* Exercise description:
Please repeat exactly the lines below from the one containing "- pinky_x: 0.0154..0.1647" down to the one containing "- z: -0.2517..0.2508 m", both included, and nothing else.

* Task material:
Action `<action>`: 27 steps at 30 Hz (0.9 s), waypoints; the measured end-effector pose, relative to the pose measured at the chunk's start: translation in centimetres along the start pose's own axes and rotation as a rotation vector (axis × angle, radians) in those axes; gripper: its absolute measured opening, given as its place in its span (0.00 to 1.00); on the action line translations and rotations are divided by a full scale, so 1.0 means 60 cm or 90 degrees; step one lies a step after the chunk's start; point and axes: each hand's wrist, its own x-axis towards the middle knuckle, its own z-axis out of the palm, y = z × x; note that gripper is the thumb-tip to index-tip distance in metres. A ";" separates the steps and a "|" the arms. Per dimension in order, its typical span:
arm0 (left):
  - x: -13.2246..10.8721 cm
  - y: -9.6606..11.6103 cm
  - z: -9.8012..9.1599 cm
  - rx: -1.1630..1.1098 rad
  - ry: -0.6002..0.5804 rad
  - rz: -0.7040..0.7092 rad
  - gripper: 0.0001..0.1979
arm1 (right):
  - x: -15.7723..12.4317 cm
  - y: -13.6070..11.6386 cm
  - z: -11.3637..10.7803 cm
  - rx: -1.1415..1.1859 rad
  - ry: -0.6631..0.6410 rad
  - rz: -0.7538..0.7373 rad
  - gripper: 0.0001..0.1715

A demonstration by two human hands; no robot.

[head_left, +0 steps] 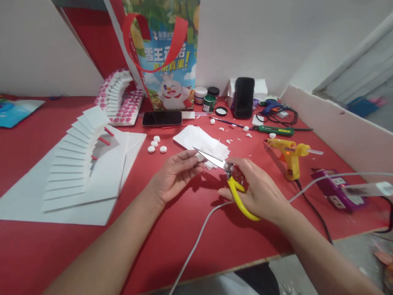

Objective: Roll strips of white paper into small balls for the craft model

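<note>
Between the thumb and fingers of my left hand [176, 174] is a small white piece [199, 157], partly hidden by the blade across it. My right hand [258, 188] grips yellow-handled scissors [238, 196], whose blades point left and lie against that piece. Behind the blades sits a pile of white sheets [196, 138]. Several small white round pieces [154, 144] lie left of the pile. White scraps [229, 141] are scattered to its right.
A white stepped model [69, 164] stands on white boards at left. On the right are a yellow glue gun [290, 153], a purple power strip [334, 190] and a green-handled tool [273, 130]. Paint jars [209, 103], phones [162, 118] and a printed bag [172, 61] stand behind. A white cable [196, 246] crosses the front.
</note>
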 end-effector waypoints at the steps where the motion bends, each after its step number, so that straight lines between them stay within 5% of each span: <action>1: 0.000 -0.001 0.000 0.004 -0.009 0.004 0.10 | 0.000 -0.001 0.001 -0.010 -0.003 -0.001 0.32; 27: -0.003 -0.010 0.005 0.103 0.007 0.065 0.10 | -0.008 -0.009 0.027 -0.081 0.035 -0.026 0.30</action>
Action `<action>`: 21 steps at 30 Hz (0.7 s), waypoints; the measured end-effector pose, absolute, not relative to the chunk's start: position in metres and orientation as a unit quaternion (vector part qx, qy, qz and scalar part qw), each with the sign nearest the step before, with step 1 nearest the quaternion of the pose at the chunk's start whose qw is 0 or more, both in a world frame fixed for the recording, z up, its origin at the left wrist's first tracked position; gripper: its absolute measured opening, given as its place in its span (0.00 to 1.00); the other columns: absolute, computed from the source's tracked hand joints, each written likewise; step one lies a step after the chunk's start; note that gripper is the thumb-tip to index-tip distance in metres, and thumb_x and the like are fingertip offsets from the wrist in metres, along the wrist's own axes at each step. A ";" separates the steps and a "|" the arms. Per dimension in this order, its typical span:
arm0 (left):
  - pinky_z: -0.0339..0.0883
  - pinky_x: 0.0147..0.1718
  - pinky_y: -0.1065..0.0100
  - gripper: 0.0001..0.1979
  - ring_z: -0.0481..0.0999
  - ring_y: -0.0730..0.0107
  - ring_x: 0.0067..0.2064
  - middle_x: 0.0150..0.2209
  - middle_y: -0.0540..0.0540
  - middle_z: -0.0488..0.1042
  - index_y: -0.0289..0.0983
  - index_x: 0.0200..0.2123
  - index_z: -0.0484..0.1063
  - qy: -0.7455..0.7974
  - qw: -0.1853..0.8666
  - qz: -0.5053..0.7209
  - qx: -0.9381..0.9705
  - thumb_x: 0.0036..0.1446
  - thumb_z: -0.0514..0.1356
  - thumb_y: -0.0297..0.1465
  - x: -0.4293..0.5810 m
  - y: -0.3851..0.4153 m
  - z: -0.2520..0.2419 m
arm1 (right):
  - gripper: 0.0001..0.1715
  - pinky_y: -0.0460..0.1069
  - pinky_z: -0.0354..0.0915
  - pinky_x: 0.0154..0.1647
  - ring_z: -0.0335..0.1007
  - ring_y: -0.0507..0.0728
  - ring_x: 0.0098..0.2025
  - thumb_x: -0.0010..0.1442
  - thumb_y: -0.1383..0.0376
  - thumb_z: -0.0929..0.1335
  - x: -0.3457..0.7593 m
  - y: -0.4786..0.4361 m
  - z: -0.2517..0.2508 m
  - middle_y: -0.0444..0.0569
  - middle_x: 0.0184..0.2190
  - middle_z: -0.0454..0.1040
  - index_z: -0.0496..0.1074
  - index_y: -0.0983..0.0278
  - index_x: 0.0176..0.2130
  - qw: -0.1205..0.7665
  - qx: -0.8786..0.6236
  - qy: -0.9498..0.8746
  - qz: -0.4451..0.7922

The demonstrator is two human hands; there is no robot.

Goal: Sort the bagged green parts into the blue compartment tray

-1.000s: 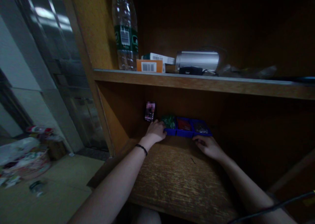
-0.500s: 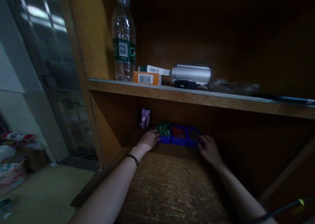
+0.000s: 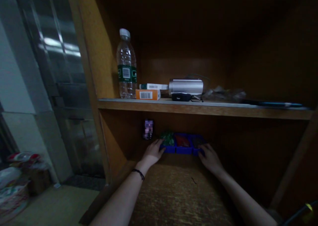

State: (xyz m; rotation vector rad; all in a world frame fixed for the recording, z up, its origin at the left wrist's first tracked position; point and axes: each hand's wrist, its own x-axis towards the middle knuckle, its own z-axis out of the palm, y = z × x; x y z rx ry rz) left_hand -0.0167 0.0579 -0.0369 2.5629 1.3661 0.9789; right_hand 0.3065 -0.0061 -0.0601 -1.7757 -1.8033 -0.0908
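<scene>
Three small blue bins [image 3: 184, 150] stand side by side at the back of the lower shelf. Green packets [image 3: 168, 139] fill the left bin, red packets [image 3: 182, 140] lie in the middle one, and dark contents I cannot make out are in the right one. My left hand [image 3: 153, 152] grips the left end of the row, its thumb near the front corner. At the right end my right hand [image 3: 210, 157] grips the outer bin, with its fingertips partly lost in shadow. A phone-like object with a blurred screen [image 3: 148, 129] leans behind my left hand.
On the shelf board [image 3: 174, 106] above stand a clear bottle [image 3: 126, 72], an orange box [image 3: 148, 94], a silver cylinder [image 3: 186, 86], a black key-like item [image 3: 181, 97] and crumpled plastic [image 3: 225, 93]. A wooden side wall [image 3: 113, 143] bounds the left.
The camera view has shifted, so the whole cabinet appears lower and slightly smaller. My hands stay at both ends of the blue bins, which show little or no movement on the shelf.
</scene>
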 end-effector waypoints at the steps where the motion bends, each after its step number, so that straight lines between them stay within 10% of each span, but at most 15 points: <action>1: 0.68 0.52 0.63 0.20 0.75 0.60 0.52 0.53 0.42 0.73 0.40 0.57 0.66 0.448 0.042 0.330 0.830 0.63 0.57 0.34 -0.017 0.057 -0.036 | 0.22 0.58 0.61 0.60 0.65 0.64 0.58 0.63 0.64 0.62 0.305 -0.006 -0.060 0.55 0.56 0.67 0.72 0.60 0.55 0.293 -0.673 -0.679 -0.028; 6: 0.69 0.50 0.61 0.18 0.75 0.59 0.48 0.53 0.40 0.68 0.39 0.53 0.66 0.462 0.046 0.348 0.814 0.61 0.58 0.37 -0.014 0.052 -0.030 | 0.26 0.70 0.56 0.60 0.55 0.72 0.65 0.64 0.63 0.61 0.298 -0.011 -0.055 0.55 0.62 0.64 0.68 0.57 0.60 0.249 -0.699 -0.671 -0.014; 21: 0.71 0.48 0.57 0.19 0.75 0.59 0.43 0.52 0.40 0.61 0.38 0.50 0.63 0.494 0.067 0.374 0.782 0.58 0.61 0.37 -0.013 0.057 -0.034 | 0.21 0.54 0.62 0.60 0.68 0.60 0.56 0.59 0.68 0.64 0.302 -0.017 -0.038 0.51 0.52 0.73 0.73 0.60 0.51 0.324 -0.625 -0.711 -0.012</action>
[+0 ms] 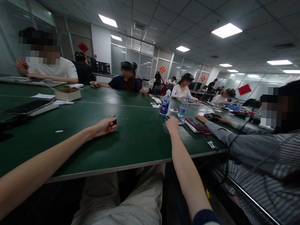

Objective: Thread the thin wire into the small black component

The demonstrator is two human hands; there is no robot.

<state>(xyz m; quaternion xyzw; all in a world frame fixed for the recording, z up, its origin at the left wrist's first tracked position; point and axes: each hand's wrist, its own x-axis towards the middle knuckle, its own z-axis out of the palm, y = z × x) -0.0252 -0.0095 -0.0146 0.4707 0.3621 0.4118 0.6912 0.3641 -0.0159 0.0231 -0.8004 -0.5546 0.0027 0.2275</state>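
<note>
My left hand (106,126) is closed around a small black object (115,120) just above the green table (135,135). Farther right, my right hand (172,124) reaches over the table beside a flat dark item (180,122), its fingers partly hidden by the back of the hand; whether it grips the item is unclear. Right behind it stand a blue-labelled bottle (165,103) and a clear water bottle (183,107). A phone with a red edge (196,124) lies on a white box to the right of that hand.
An open cardboard box (68,94) and a dark tablet (29,106) lie on the left. A person in a grey sleeve (220,132) sits close on my right, hands on the table. Others sit across. A small card (211,144) lies near the right edge.
</note>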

* Answer to the problem:
  - pinky_x: 0.0154..0.1647
  - ring_z: -0.0335..0.1007
  - ring_y: -0.0507..0.0728
  - ring_x: 0.0098..0.2025
  - thumb_x: -0.0010..0.1442
  - thumb_y: -0.1383..0.0376
  - thumb_z: -0.0929..0.1335
  - x: -0.3457..0.7593 m
  - y: -0.4786..0.4361 m
  - z: -0.2517..0.2508 m

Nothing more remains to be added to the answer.